Ya se habló aquí de que los españoles muchas veces nos comportamos como niños malcriados. Probablemente porque lo somos.
Tenemos derecho a invertir nuestros magros ahorros en una colección de cromos del Capitán Trueno, a un interés que triplica el de las sosainas cajas de ahorros. Después, cuando el timador de turno toma las de Villadiego, exigimos que el Estado (o sea, todos) nos devuelva lo invertido.
Junto a esa actitud insolente de creerse con derecho a hacer lo que a cada cual le dé la gana, unimos ahora la de pretender que se nos atienda con premura, sean cuales fueren las circunstancias, que para eso vivimos en un país democrático y pagamos nuestros impuestos.
Cae una impresionante nevada y todos queremos YA que una máquina quitanieves se coloque justo delante de nuestro automóvil y nos abra el paso que nosotros no le hemos abierto a ella. Pasa un par de veces cada año. Pero sigue sin darnos la gana de aprender a colocar las cadenas.
Traigo hoy otros dos ejemplos de ese comportamiento propio de adolescentes a los que nunca nadie les ha negado nada. Es decir, propio de adolescentes españoles.
Revolución en Egipto. 31 de enero.- Miles de personas de todas las nacionalidades colapsan la terminal del aeropuerto de El Cairo intentando regresar a sus respectivos países. Unos ciudadanos españoles se quejan amargamente de que llevan 24 horas atrapados sin poder salir de allí, y nadie de la embajada ha ido a interesarse por ellos. Turistas con espíritu aventurero cero. ¡Están en medio de la histórica primera revolución del siglo XXI y les parece una eternidad 24 horas! Desde luego, la paciencia no es una de nuestras virtudes. Les ocupará bastante más de ese tiempo contar a diestro y siniestro las batallitas de esas horas en un abarrotado aeropuerto internacional.

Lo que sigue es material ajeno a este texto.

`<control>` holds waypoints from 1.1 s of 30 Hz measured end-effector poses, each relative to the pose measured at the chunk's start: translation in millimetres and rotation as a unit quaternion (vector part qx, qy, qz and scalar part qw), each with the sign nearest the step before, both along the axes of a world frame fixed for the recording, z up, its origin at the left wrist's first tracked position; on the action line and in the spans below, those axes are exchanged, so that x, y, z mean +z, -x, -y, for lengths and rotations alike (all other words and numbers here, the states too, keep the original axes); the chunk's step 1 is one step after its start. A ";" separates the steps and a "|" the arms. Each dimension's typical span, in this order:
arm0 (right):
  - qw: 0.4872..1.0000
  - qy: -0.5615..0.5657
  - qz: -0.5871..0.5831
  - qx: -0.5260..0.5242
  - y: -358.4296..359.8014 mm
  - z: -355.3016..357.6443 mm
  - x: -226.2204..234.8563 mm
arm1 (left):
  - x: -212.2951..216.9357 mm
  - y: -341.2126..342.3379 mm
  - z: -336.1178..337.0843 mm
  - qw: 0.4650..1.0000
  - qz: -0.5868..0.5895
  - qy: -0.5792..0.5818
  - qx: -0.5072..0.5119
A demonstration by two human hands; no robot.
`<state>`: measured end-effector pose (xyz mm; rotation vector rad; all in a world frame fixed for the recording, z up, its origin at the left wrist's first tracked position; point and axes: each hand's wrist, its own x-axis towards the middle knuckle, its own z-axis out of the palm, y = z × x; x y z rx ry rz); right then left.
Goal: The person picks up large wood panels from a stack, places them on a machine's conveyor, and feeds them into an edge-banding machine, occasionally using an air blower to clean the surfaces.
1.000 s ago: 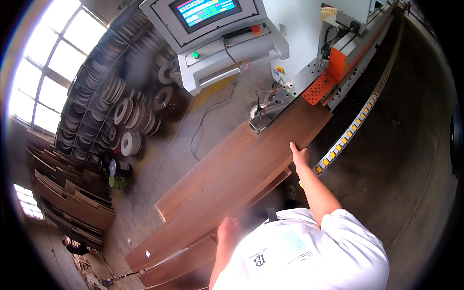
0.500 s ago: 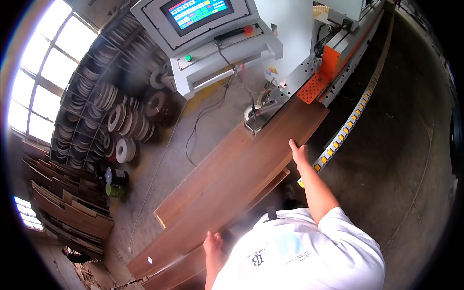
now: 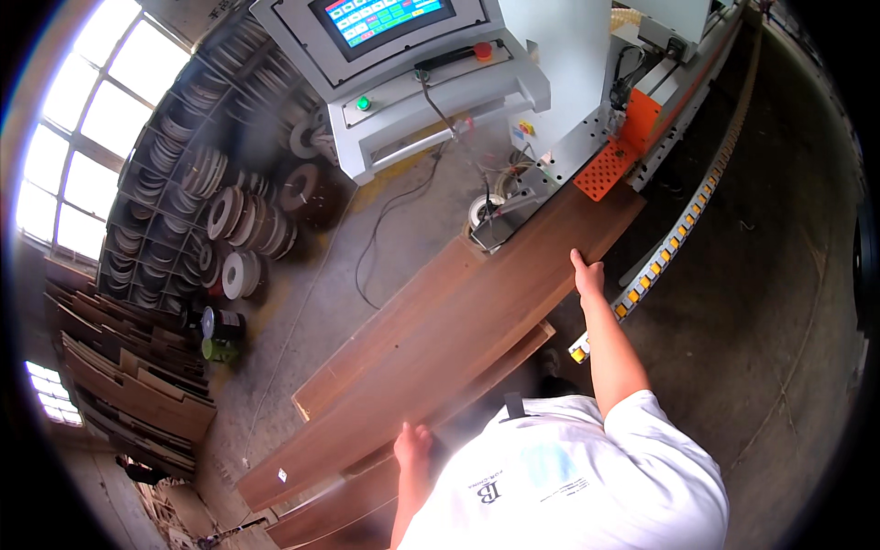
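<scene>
Next to the machine (image 3: pixel 566 78), going by the head view, we've got a long brown board (image 3: pixel 440 339) lying at a slant, far end up by the orange plate (image 3: pixel 607 170). Can't tell if those two touch. Our hands are well apart, both at the board's near edge. The right hand (image 3: pixel 588 275) is toward the machine end, thumb laid over the top; its fingers are mostly hidden, so we can't say if it's really clamped on. Our left hand (image 3: pixel 412 444) is further down that edge, fingers bunched, and again we can't tell gripping from resting. We'd guess they're spread like that because a board this long could swing with only one hand on it. More boards (image 3: pixel 339 510) seem to sit underneath, probably carrying the weight. The console (image 3: pixel 394 112) faces us across the board, likely so we can read it, and the roller track (image 3: pixel 674 243) curves off to our right.
</scene>
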<state>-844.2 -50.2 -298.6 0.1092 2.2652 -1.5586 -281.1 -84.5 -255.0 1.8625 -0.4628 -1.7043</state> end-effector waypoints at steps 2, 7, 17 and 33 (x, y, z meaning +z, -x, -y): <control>1.000 -0.016 0.009 -0.006 2.8 -0.2 -2.7 | 2.2 6.1 -1.2 1.000 0.014 -0.003 0.006; 1.000 0.005 0.009 -0.024 13.5 -0.9 -14.7 | 7.1 22.3 -0.8 0.999 0.019 -0.003 0.037; 0.996 0.079 0.002 -0.034 59.5 -6.4 -5.4 | 5.5 61.9 -3.2 0.999 -0.017 -0.012 0.023; 0.999 -0.017 0.031 0.007 197.3 -22.2 26.5 | 20.3 190.9 -14.5 0.992 -0.051 -0.063 -0.096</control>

Catástrofe en Japón. 11 de marzo.- A las pocas horas de producirse la terrible tragedia, cuando la magnitud del terremoto y del tsunami impedía valorar las consecuencias, si bien se intuía que las víctimas se contarían por miles, un ciudadano español residente en aquel país llamaba a una emisora de radio española quejándose de que desde la embajada aún no se habían puesto en contacto con él. ¿Cómo podía el embajador asegurar públicamente que todos los españoles estaban bien si a él todavía no le habían llamado? Otra oyente lo corroboraba: llevaba toda la mañana intentando contactar con la embajada y... ¡no le cogían el teléfono!
Cuando era niño, al quejarnos porque no nos gustaba determinada comida, la abuela solía decir aquello de "tendríais que vivir una guerra para saber lo que es el hambre". No creo que nos lo deseara sinceramente, ni mucho menos.
Al escuchar estas protestas de las que hablo en este blog (y de las que el amable lector seguramente tiene colección), me acuerdo de la abuela.